Effects of post-annealing on MoS 2 thin films synthesized by multi-step chemical vapor deposition

Introduction

Two-dimensional (2D) transition metal dichalcogenides (TMDs) have received significant interest due to their unique and diverse properties which are useful for fundamental studies and various electronics and electrochemistry applications. ^{1 –7} Semiconducting 2D TMDs such as MoS₂, MoSe₂, WS₂, and WSe₂ are favorable for realizing ultrasmall transistors due to their finite bandgap which is not found in graphene. ^{8 –10} Bulk MoS₂ is an indirect bandgap material (∼1.2 eV) but the bandgap energy increases to ∼1.8 eV and becomes direct when the thickness reduces to monolayer. ¹¹ Although monolayer MoS₂ has been the main subject of interest, few-layers (FL) MoS₂ also exhibits relatively good performance.

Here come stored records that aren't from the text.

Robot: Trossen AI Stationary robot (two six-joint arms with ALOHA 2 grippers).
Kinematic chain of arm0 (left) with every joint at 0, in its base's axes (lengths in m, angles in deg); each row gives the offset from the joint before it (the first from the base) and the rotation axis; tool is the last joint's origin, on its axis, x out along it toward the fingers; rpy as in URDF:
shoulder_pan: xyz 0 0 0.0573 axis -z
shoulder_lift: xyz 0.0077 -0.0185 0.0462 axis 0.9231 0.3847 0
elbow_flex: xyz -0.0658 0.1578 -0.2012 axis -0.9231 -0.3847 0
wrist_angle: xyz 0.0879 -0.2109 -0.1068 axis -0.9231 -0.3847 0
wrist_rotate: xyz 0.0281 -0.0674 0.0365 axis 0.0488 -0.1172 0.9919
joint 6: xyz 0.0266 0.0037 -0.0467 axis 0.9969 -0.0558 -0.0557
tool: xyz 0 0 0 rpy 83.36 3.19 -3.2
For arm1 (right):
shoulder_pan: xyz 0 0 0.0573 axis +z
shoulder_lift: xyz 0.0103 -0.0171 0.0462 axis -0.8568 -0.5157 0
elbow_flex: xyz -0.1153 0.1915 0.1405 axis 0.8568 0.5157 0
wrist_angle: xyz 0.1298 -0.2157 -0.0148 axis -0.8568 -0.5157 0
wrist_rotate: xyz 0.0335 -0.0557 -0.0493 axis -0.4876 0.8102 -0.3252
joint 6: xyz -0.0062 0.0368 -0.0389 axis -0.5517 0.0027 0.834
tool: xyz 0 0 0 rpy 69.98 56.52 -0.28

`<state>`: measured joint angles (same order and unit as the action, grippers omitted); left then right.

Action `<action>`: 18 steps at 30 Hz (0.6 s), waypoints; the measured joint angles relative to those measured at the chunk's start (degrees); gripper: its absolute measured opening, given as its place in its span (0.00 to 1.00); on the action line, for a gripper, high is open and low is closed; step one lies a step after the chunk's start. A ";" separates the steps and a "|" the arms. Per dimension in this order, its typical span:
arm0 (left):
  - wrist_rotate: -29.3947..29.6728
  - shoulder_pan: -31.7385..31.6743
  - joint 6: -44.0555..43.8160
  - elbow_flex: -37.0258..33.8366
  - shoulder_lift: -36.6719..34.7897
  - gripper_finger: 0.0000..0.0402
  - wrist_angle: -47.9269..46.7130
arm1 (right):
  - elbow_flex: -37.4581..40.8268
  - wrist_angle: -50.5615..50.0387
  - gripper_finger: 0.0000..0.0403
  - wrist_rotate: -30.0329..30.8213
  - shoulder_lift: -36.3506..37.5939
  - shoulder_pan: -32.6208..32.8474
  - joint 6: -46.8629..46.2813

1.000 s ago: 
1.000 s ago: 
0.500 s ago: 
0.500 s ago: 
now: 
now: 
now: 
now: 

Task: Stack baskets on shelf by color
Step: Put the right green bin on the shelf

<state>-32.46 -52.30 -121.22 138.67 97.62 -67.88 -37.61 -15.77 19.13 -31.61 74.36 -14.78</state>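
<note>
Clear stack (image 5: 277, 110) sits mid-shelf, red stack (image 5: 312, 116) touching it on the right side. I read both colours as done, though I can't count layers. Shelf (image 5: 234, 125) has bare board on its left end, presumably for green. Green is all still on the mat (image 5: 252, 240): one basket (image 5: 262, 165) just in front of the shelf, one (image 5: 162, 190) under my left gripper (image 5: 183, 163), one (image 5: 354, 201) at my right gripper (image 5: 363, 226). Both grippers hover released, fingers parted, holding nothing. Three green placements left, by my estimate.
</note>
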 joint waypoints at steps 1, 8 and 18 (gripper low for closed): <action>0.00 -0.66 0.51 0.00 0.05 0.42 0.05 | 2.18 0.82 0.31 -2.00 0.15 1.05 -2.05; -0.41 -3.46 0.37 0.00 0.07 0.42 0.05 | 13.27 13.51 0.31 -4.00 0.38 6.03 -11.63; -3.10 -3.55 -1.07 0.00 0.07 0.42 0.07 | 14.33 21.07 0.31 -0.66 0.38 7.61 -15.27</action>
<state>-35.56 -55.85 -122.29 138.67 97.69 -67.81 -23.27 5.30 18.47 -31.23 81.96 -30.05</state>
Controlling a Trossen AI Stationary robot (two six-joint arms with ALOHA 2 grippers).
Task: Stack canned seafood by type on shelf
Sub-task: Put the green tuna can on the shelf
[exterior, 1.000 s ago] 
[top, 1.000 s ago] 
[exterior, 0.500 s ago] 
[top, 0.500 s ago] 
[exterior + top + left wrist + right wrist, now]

For field-effect transistor (FET), five-layer MoS₂ devices with electron mobility of 70 cm²V⁻¹s⁻¹ have been reported and high drive current of 24 μAμm⁻¹ has been achieved with a top-gate FET configuration. ^12,13 Photodetector based on FL MoS₂ on p-type Si also has been shown to have photoresponsivity of 0.141 AW⁻¹ at −2 V which is higher than previously reported photoresponsitivity of other TMDs (2.12 × 10⁻⁵-0.133 AW⁻¹). ^{14 –17} Besides, MoS₂ film also can be transferred onto a flexible substrate such as polyethylene terephthalate to make flexible devices. Even though the response time of MoS₂ flexible photodetector is still relatively slow (seconds), the photoresponse is similar in both flat and bending states. ¹⁸

One of the key advantages of FL MoS₂ is that the synthesis is less stringent and require less precision compared to its monolayer counterpart. ¹⁹ In this work, multi-step chemical vapor deposition (CVD) has been chosen due to its scalability and ability to produce a uniform and continuous MoS₂ thin films. This method consists of two main steps: deposition of Mo-based film on substrate and then followed by sulfurization process to produce MoS₂ thin film. The MoO₃ layer is typically coated or deposited by spin coating, atomic layer deposition (ALD), or thermal evaporation. ^{20 –22} While spin coating is the fastest and simplest method, the thin film uniformity is the lowest. ALD allows precise control of layer thickness, but the process is complex and costly. Thermal evaporation of MoO₃ is a simple process and can provide a uniform thin film throughout the substrate.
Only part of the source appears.